Sunday, June 24, 2012

Data-center Rolling Upgrades coordinated by ZooKeeper

Still playing around trying to improve the daily deploy work in the data-centers.

The idea is to replace a sequential/semi-manual process with something more automatic that don't need human intervention unless some failure happens.

Services and Deploy rules:
  • Services has dependencies (Service B depends on Service A), Deploy order matter!
  • You can't bring down all the machines at the same time! 
  • One or more machine can be unreachable during the deploy (network problems, hw failures, ...).
  • Each machine need to be self-sufficient!
Must to Have (Monitoring)
  • Current service state of each machines (online/offline, service v1, v2)
  • Current "deploy" state (Ready to roll?)

The idea is quite simple, using ZooKeeper to keep track of each Service (A, B, ..., K) with the list of machines available (ephemeral znodes) and to keep track of te deploy state ("staging").
  • /dc/current: Contains a list of services with the list of online machines (and relative service version).
  • /dc/staging: Contains a list of services with the list of machines ready to roll.
  • /dc/deploy: Deploy order queue each node represent the service to upgrade.
When you're ready to deploy something new you can create the new znodes:
  • Add services to "staging" with the useful metadata (version, download path, ...)
  • Define a deploy "order" queue
Each service is notified about the new staging version and starts downloading (see "data-center deploy using torrent and mlock()" post). Once the download is completed, the service register it self to the "staging" queue.

Now the tricky part is when can I start switching to the new version? The idea is to specify a quorum foreach service. The First machine in the "Staging" queue for the first service in the "Deploy" queue, looks for the quorum, and when is time shutdown it self and restart the new service. Once is done  adds it self to the "Current" list and remove it self from the staging queue.

And one by one each machine start upgrading it self, until the deploy queue is empty.
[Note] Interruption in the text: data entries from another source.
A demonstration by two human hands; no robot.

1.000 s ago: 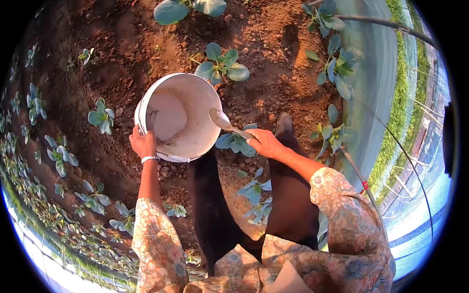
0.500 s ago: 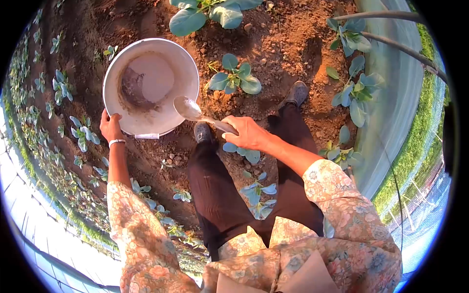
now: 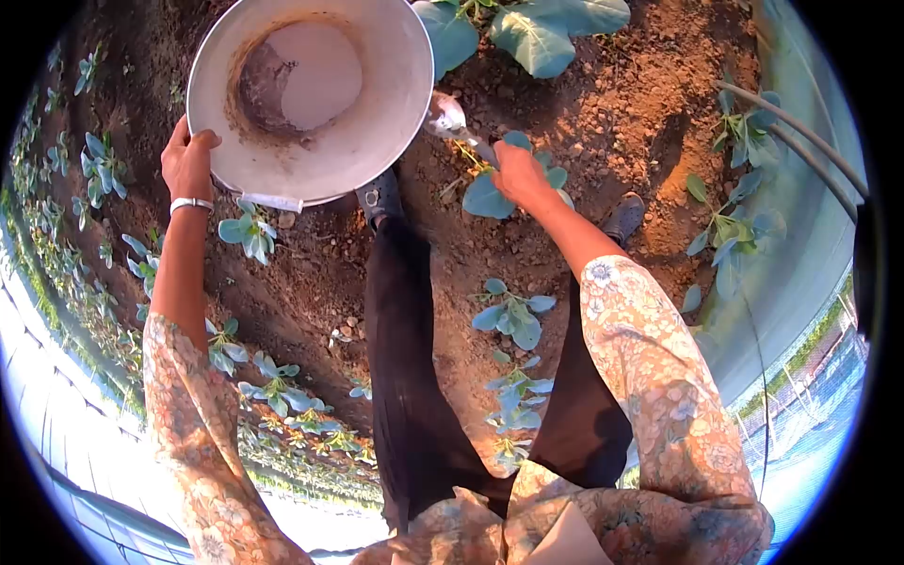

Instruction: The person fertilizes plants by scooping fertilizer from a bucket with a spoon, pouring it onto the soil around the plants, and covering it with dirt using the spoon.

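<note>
My left hand grips the rim of a white bucket at its lower left, thumb over the edge. At the bottom of the bucket lies greyish powder, with a darker patch on one side. My right hand is closed round the handle of a large metal spoon. The spoon's bowl is low beside the bucket's right side, close to a leafy seedling that the hand partly covers. What the bowl holds is too blurred to make out.
Broad-leaved plants grow at the top, and smaller seedlings stand between my legs. Rows of plants run along the left. At right are a translucent sheet and thin bent poles. My shoes rest on brown soil.
The spoon has moved from over the bucket's rim to its right, down by the seedling. The bucket now appears higher and larger in view, still held by my left hand.
</note>
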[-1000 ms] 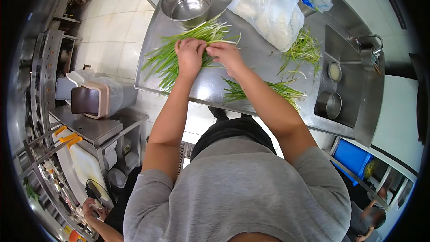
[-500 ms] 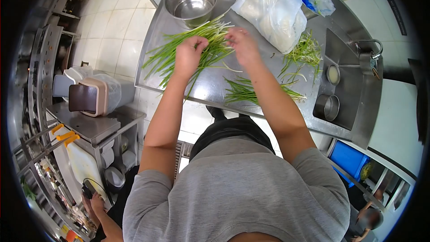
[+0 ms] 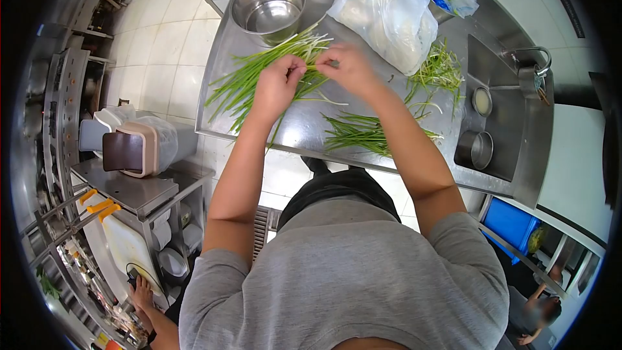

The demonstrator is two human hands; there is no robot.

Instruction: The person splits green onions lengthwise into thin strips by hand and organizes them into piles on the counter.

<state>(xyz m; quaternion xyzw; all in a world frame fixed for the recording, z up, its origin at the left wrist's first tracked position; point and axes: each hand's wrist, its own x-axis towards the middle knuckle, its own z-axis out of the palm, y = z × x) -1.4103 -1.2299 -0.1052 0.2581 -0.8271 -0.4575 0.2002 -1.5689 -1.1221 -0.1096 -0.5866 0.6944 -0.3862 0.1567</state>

If a machine is down during the deploy, the "Current" node is checked to find which version is the most popular, and the service will be started.

Saturday, June 2, 2012

Data-center deploy using torrent and mlock()

Every morning you come in the office hoping that the nightly job that produce your blobs has finished... and if everything is fine, you spend the rest of the day hoping that none of the machines fails during transfer...
If you've a service that consume static data and you've more than one datacenter, probably everyday you face the problem of distributing data on all your service machines.
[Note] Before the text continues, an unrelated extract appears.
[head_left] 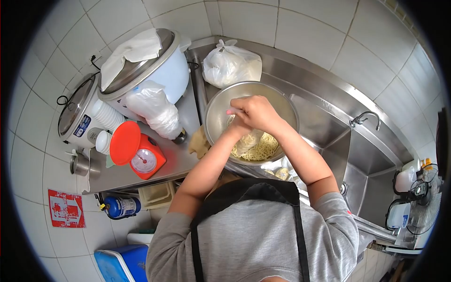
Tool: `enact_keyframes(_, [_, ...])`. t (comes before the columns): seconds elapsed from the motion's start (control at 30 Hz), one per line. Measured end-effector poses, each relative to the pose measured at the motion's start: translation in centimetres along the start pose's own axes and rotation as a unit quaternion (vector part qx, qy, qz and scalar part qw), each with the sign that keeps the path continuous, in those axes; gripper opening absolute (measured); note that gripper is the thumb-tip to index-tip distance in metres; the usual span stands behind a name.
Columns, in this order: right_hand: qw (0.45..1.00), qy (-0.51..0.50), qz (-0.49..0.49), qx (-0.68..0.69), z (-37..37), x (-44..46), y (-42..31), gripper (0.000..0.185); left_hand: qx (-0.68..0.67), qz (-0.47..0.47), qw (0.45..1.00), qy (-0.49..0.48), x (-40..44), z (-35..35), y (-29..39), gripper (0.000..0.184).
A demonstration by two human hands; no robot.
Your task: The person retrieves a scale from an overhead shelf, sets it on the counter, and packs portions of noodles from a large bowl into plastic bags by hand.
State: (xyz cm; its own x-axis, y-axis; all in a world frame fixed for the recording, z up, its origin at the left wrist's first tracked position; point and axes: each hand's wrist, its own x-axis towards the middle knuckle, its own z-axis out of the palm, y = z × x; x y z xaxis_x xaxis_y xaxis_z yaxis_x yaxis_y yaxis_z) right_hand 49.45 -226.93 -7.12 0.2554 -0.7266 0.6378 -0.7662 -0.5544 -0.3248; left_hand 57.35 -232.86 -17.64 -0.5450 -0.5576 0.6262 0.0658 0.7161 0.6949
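Observation:
Over a large steel bowl point(216, 110), my two hands meet close together. My right hand point(258, 113) is on top, its fingers curled and pinched at the neck of a clear plastic bag point(249, 142). My left hand point(239, 126) sits just below and to the left, closed around the same neck and partly covered by the right. Pale food shows through the bag, which hangs inside the bowl. Loose yellow noodles point(262, 149) lie in the bowl beside and under it. Small filled bags point(282, 173) rest near the bowl's front edge.
A tied white bag point(232, 63) stands behind the bowl. To the left are an orange scale point(149, 159), a plastic-wrapped bundle point(152, 110), stacked white cups point(107, 115) and big lidded pots point(176, 70). Steel sinks point(319, 115) with a tap point(365, 120) lie right.

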Motion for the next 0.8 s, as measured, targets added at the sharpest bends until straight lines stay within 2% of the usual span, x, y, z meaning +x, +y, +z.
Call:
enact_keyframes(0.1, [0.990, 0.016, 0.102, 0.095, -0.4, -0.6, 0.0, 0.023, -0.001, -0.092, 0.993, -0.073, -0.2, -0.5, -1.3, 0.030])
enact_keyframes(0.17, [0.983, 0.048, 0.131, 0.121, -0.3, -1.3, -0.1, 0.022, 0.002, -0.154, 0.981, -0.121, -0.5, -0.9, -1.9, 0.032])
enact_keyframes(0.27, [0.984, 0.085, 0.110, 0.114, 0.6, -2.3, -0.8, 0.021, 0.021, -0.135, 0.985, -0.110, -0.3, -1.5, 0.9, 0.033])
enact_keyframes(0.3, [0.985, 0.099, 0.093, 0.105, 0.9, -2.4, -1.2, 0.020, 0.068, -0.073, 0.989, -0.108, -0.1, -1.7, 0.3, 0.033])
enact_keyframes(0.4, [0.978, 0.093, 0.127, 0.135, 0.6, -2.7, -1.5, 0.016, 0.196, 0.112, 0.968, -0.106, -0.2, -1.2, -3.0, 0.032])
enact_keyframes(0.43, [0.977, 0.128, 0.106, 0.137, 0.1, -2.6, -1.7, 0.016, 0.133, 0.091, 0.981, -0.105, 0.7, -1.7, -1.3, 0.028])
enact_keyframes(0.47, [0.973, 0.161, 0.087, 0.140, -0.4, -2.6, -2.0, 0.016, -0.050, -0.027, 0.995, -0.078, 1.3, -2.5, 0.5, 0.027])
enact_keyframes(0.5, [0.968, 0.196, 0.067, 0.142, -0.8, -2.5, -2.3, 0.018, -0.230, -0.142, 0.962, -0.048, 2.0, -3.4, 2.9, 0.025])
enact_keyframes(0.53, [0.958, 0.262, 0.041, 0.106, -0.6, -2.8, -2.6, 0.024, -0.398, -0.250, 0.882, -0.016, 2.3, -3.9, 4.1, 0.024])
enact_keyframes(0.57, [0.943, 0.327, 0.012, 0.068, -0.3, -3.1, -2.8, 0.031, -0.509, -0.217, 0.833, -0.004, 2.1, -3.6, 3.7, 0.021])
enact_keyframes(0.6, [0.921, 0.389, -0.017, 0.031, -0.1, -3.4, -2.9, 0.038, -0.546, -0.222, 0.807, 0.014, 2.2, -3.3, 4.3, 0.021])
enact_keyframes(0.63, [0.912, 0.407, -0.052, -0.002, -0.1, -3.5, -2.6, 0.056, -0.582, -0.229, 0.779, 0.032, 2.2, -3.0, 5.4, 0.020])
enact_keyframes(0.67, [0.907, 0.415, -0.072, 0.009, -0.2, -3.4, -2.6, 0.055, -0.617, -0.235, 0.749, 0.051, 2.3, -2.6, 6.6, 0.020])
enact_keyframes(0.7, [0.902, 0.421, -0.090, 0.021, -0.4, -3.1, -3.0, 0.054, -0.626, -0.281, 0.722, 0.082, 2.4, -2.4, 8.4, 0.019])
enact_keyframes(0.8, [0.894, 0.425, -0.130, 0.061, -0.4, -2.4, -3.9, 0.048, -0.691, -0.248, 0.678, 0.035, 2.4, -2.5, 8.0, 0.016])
Remember: 60MiB/sec * 1hour = ~210GiB

So what are the possible solution to transfer this blobs?
The first solution is copying all the data to one machine in each datacenter, and then each machine with the data is responsible to copy everything to all the other machines inside the datacenter.
Note: prefer rsync over scp, since if you lost connection with scp you need to retransfer everything from byte zero.
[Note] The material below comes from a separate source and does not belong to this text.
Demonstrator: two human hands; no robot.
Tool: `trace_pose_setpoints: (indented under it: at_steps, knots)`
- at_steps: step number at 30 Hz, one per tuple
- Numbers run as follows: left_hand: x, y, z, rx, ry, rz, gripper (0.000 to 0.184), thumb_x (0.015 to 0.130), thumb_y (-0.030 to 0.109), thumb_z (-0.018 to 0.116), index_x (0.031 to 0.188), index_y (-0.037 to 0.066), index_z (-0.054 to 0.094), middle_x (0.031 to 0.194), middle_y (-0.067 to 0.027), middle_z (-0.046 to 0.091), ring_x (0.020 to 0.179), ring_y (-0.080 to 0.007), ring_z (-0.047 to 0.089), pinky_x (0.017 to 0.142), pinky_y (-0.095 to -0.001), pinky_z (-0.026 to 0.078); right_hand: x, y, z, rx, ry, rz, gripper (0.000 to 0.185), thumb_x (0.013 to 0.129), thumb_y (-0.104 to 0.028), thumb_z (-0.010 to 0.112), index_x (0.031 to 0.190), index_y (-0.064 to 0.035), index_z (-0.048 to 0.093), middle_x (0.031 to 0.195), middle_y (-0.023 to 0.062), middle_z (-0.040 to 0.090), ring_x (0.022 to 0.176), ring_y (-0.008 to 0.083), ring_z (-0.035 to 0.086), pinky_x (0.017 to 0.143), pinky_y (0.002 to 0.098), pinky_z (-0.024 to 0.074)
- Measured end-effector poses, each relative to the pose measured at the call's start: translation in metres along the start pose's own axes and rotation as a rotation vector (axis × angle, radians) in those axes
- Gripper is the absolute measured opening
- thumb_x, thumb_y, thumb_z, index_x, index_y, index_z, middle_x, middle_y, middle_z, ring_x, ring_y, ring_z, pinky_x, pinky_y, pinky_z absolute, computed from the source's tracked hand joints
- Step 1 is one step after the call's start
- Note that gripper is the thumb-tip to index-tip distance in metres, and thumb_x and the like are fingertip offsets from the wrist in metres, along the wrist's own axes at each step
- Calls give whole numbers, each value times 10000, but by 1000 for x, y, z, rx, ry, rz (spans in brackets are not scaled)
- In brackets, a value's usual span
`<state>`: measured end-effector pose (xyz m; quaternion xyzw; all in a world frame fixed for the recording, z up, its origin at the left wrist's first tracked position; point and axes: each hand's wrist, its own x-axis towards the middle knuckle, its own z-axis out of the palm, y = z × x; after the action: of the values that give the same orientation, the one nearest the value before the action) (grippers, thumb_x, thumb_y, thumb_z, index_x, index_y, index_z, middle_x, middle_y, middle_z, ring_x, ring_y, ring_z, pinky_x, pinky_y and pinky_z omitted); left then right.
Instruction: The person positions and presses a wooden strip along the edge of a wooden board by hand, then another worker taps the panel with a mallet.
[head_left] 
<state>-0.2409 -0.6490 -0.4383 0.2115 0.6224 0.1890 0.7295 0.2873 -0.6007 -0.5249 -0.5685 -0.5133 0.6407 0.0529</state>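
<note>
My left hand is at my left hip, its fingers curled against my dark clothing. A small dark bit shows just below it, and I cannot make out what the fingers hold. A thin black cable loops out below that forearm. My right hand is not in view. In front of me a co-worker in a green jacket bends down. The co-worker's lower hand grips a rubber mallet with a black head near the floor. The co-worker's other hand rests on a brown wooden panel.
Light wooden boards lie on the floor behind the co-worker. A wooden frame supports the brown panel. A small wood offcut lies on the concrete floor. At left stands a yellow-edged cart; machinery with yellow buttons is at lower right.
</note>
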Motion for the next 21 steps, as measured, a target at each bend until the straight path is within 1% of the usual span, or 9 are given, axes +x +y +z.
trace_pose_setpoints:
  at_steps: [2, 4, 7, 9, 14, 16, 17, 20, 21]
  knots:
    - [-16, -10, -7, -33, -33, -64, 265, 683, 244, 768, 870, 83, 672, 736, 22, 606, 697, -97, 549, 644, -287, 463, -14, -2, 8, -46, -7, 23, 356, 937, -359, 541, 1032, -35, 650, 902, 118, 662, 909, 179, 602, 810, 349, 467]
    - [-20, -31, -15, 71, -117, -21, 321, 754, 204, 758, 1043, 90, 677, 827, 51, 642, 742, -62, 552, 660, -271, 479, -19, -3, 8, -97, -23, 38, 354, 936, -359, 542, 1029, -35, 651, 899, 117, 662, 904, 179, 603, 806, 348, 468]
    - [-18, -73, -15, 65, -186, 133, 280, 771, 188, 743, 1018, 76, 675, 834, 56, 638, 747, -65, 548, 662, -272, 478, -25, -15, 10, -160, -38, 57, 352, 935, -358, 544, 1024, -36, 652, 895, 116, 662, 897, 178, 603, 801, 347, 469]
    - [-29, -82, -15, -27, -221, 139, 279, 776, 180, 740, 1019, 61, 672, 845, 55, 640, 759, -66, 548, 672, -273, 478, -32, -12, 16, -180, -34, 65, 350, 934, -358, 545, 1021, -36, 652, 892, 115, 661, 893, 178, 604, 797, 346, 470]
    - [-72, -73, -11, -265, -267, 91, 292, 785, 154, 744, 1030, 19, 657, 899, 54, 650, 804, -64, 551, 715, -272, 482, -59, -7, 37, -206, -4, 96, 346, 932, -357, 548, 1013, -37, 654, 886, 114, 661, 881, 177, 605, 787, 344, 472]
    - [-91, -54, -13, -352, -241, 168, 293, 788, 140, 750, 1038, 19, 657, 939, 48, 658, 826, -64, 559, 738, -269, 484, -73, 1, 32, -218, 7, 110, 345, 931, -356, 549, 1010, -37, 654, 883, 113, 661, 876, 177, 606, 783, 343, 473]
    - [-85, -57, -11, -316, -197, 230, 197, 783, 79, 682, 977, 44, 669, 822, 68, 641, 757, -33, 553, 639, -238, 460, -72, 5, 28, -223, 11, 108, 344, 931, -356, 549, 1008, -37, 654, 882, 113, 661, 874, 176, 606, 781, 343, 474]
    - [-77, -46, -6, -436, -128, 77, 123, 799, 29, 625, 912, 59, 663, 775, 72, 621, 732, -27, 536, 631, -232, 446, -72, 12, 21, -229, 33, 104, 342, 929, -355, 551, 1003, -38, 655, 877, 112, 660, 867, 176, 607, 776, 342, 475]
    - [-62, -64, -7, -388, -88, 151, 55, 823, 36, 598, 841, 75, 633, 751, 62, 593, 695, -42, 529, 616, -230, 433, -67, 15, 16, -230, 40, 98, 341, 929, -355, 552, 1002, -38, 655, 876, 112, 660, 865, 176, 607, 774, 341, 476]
But what happens if a machine is down?
One of the solution is making all the machines part of this distribution, removing identities. Every machine is equal, every machine need to fetch these blobs. So, instead of using rsync from the "build" machine to the dist-host and from dist-host to service machines the "build" machine send an information "I've new data" and each machine starts fetching this data in a collaborative way (using bittorrent).

Each machine (build-machine/dist-hosts/services) need to run a torrent client, you can implement your torrent client in few lines of python using libtorrent. The idea is to fetch from a feed hosted on a build machine the latest blobs.torrent and start downloading. The build machine will be the initial seeder, but then every machine will be part of the data distribution. By writing your own tracker you can also tune your peer selection, preferring machines inside your datacenter or inside your rack to avoid cross-site latency.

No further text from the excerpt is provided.